:: Material provided ::

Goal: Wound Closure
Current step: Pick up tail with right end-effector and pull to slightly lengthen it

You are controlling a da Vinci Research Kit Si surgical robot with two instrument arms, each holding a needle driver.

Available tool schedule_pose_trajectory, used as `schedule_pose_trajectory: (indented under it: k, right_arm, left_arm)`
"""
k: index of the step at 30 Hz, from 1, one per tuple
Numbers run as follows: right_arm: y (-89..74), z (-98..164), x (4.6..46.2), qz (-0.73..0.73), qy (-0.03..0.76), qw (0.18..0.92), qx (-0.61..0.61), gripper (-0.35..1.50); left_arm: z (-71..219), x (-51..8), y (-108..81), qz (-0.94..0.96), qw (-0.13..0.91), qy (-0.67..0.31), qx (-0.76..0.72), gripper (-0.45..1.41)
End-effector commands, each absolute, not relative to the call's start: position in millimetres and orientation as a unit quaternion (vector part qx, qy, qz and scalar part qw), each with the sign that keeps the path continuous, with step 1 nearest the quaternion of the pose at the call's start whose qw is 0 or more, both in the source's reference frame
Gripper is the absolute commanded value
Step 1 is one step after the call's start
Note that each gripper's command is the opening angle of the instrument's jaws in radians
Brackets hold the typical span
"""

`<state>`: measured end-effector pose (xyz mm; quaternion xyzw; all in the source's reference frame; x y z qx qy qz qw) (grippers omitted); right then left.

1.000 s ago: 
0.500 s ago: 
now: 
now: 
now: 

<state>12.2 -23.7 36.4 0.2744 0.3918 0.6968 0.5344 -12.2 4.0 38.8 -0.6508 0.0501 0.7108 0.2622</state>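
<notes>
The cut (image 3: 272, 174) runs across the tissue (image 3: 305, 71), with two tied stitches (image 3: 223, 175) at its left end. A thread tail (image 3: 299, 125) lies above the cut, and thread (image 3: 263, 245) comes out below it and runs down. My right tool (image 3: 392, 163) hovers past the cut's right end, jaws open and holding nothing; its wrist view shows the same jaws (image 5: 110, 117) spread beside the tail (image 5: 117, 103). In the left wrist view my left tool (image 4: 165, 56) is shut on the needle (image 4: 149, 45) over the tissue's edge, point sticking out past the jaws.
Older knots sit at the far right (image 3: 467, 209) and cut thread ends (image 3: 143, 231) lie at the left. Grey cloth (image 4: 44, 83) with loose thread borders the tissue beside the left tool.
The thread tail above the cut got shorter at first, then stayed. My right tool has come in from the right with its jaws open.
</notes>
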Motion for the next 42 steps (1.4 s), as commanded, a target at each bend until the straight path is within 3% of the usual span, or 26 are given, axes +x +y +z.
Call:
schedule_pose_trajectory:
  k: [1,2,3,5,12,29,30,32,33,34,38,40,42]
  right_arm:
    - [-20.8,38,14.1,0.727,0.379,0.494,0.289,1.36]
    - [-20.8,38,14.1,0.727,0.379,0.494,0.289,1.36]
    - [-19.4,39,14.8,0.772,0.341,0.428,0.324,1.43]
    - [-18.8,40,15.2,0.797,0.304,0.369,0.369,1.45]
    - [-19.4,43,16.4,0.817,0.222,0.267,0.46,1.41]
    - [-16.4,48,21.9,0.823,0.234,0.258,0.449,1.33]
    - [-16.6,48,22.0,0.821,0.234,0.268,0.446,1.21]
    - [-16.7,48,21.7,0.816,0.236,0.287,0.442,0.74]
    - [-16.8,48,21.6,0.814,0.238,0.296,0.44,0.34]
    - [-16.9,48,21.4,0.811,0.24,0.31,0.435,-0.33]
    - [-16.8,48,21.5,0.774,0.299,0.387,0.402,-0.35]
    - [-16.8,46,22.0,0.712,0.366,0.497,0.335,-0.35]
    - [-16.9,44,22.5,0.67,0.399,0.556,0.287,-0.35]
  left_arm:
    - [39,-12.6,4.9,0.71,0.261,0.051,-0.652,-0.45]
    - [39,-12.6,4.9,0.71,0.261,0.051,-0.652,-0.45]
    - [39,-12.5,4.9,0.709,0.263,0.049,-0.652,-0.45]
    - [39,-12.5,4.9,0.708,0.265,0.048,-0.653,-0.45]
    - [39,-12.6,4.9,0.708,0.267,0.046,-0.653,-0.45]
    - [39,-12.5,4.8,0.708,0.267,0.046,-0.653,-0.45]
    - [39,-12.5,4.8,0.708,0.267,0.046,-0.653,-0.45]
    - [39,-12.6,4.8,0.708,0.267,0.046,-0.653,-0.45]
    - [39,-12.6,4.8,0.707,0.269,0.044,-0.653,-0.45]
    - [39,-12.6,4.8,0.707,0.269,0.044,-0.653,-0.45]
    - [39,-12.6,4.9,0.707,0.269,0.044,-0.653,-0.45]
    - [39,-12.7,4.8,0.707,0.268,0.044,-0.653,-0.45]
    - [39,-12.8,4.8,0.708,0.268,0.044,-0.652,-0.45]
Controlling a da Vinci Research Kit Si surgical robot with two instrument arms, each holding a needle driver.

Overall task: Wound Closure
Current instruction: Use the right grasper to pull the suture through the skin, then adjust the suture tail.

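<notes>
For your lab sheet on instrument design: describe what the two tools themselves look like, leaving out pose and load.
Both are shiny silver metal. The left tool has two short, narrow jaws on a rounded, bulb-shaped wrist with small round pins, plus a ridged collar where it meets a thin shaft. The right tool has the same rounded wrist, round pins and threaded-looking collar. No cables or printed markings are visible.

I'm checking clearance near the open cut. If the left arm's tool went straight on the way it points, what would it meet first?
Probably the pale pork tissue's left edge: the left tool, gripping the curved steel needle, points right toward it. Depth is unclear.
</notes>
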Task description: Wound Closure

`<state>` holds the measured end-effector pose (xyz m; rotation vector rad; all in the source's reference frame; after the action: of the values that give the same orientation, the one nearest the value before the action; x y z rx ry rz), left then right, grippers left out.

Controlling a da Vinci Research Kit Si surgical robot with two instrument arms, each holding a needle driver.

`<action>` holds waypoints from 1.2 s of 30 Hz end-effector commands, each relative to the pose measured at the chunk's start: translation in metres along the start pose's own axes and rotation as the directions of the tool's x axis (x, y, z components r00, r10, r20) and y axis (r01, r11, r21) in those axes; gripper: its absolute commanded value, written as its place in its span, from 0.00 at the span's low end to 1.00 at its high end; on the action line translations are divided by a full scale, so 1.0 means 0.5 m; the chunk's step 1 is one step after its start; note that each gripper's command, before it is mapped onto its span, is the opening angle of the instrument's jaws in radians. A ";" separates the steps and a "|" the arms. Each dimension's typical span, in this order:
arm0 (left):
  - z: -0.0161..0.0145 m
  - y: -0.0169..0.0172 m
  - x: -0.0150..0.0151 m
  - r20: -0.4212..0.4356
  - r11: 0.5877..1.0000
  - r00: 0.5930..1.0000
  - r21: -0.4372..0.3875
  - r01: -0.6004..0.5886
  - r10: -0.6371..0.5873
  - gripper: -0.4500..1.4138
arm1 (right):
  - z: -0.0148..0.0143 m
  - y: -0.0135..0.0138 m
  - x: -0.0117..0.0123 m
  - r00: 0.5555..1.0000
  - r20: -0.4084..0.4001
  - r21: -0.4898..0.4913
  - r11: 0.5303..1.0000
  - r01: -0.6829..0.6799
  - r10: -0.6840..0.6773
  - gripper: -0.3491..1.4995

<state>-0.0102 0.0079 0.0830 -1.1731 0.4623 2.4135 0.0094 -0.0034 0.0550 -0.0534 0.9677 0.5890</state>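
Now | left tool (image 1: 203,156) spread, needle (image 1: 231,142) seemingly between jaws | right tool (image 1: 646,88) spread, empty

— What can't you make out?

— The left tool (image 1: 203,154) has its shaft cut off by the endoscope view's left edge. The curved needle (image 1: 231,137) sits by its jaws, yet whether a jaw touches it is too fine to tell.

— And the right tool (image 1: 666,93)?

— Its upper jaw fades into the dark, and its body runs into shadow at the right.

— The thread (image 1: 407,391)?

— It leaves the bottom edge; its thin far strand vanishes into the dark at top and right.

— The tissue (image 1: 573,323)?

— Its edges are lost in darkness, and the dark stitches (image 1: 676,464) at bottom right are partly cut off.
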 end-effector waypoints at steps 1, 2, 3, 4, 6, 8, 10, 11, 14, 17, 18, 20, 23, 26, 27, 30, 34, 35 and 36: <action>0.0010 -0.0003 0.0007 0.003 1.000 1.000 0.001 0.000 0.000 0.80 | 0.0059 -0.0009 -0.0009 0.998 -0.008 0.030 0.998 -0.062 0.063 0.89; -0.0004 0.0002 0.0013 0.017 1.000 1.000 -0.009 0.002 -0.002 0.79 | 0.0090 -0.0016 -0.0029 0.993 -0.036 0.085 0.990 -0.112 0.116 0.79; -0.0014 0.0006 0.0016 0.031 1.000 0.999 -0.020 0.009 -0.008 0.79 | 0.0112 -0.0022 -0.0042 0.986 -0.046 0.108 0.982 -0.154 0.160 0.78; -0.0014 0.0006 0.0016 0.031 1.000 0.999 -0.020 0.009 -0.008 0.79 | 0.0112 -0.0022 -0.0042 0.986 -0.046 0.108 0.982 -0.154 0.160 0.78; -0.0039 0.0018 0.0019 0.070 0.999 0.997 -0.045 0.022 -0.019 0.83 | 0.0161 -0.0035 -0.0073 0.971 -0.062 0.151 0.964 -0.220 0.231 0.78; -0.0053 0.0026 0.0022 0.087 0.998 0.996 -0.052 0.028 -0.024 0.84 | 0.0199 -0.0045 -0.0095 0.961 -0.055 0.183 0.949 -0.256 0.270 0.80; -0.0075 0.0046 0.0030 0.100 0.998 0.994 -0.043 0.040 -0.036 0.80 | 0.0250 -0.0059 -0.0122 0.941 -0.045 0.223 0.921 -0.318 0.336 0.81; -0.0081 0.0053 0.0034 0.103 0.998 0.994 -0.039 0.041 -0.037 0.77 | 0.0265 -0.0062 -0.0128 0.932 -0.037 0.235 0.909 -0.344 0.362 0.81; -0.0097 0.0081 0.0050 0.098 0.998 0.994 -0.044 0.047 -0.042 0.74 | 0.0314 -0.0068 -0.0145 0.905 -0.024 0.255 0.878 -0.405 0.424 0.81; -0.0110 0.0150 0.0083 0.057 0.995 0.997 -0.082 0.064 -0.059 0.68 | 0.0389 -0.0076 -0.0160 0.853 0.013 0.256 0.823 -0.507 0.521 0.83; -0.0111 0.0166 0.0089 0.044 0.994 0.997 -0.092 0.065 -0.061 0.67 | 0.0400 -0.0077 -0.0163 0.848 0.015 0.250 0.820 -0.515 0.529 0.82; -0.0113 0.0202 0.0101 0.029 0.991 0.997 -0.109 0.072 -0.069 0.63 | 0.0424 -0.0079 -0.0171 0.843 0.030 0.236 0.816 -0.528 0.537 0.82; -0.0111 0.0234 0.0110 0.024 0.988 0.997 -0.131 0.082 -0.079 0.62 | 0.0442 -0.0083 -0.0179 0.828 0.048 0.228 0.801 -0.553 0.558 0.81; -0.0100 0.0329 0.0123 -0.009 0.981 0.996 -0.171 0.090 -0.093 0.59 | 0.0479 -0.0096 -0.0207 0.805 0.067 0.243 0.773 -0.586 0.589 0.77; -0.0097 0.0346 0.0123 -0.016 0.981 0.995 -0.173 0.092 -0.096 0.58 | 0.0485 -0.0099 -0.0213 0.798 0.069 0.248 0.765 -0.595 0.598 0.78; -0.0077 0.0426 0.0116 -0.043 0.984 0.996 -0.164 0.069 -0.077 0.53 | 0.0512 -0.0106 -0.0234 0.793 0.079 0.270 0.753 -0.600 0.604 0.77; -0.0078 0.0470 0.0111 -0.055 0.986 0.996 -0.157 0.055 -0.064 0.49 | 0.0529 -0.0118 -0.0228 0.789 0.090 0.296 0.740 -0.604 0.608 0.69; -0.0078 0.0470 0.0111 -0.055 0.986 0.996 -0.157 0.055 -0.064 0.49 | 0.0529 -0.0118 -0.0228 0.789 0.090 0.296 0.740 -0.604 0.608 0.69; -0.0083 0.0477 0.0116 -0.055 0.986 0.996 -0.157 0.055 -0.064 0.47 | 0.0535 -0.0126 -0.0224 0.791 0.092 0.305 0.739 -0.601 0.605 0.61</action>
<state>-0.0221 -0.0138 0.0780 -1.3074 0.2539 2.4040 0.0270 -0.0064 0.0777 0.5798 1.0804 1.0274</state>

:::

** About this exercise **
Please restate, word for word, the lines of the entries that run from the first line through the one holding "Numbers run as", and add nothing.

** Output below **
Goal: Wound Closure
Current step: Pick up tail with right end-effector and pull to slightly lengthen it

You are controlling a da Vinci Research Kit Si surgical robot with two instrument arms, each holding a needle driver.

Available tool schedule_pose_trajectory, used as `schedule_pose_trajectory: (indented under it: k, right_arm, left_arm)`
"""
k: index of the step at 30 Hz, from 1, one per tuple
Numbers run as follows: right_arm: y (-89..74), z (-98..164), x (4.6..46.2), qz (-0.73..0.73), qy (-0.03..0.76), qw (0.18..0.92), qx (-0.61..0.61), gripper (-0.35..1.50); left_arm: z (-71..219), x (-51..8), y (-108..81), qz (-0.94..0.96), qw (-0.13..0.91), qy (-0.67..0.31), qx (-0.76..0.72), gripper (-0.45..1.41)

The answer to this exercise is complete.